Segment Start: DATA PROVIDED

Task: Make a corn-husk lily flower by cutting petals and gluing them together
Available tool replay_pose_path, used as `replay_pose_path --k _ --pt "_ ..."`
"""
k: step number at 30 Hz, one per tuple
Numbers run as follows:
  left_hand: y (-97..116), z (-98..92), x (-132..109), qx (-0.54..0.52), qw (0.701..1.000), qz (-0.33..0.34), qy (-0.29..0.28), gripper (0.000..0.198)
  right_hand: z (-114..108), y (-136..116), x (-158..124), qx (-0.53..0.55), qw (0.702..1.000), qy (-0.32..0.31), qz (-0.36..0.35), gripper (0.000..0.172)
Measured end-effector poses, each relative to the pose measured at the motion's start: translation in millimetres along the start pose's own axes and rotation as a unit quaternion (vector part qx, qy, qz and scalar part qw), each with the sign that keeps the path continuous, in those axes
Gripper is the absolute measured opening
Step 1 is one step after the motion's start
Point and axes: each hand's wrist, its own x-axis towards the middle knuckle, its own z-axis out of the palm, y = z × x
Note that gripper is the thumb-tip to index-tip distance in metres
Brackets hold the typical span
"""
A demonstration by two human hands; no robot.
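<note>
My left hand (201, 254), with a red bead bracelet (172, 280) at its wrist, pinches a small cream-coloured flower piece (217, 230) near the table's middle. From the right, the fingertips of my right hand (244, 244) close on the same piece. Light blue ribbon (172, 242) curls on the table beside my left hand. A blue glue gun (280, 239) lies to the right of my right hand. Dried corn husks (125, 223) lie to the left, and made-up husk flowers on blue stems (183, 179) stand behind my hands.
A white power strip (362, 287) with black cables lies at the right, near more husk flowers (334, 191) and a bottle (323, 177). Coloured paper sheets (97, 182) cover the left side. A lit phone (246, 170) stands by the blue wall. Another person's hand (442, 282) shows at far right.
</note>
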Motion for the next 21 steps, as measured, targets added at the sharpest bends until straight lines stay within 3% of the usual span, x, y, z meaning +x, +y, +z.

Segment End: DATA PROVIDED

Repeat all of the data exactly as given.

**ANSWER TO THIS PROBLEM:**
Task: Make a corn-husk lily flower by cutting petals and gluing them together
Available tool replay_pose_path, used as `replay_pose_path --k _ --pt "_ ..."`
"""
k: step number at 30 Hz, one per tuple
Numbers run as follows:
  left_hand: y (-97..116), z (-98..92), x (-132..109), qx (-0.54..0.52), qw (0.701..1.000), qz (-0.33..0.34), qy (-0.29..0.28), gripper (0.000..0.198)
  right_hand: z (-114..108), y (-136..116), x (-158..124), qx (-0.53..0.55), qw (0.702..1.000), qy (-0.32..0.31), qz (-0.36..0.35), gripper (0.000..0.172)
Measured end-effector poses, each relative to the pose measured at the motion's start: translation in millimetres along the start pose's own axes and rotation as a unit quaternion (vector part qx, qy, qz and scalar part qw), each with the sign that keeps the path continuous, in those axes
Gripper is the absolute measured opening
Step 1 is one step after the motion's start
Point and axes: each hand's wrist, its own x-axis towards the middle knuckle, its own z-axis out of the palm, y = z × x
Note that gripper is the thumb-tip to index-tip distance in metres
Brackets hold the typical span
"""
A demonstration by two human hands; no robot.
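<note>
My left hand (201, 254), with a red bead bracelet (172, 280) at its wrist, pinches a small cream-coloured flower piece (217, 230) near the table's middle. From the right, the fingertips of my right hand (244, 244) close on the same piece. Light blue ribbon (172, 242) curls on the table beside my left hand. A blue glue gun (280, 239) lies to the right of my right hand. Dried corn husks (125, 223) lie to the left, and made-up husk flowers on blue stems (183, 179) stand behind my hands.
A white power strip (362, 287) with black cables lies at the right, near more husk flowers (334, 191) and a bottle (323, 177). Coloured paper sheets (97, 182) cover the left side. A lit phone (246, 170) stands by the blue wall. Another person's hand (442, 282) shows at far right.
</note>
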Motion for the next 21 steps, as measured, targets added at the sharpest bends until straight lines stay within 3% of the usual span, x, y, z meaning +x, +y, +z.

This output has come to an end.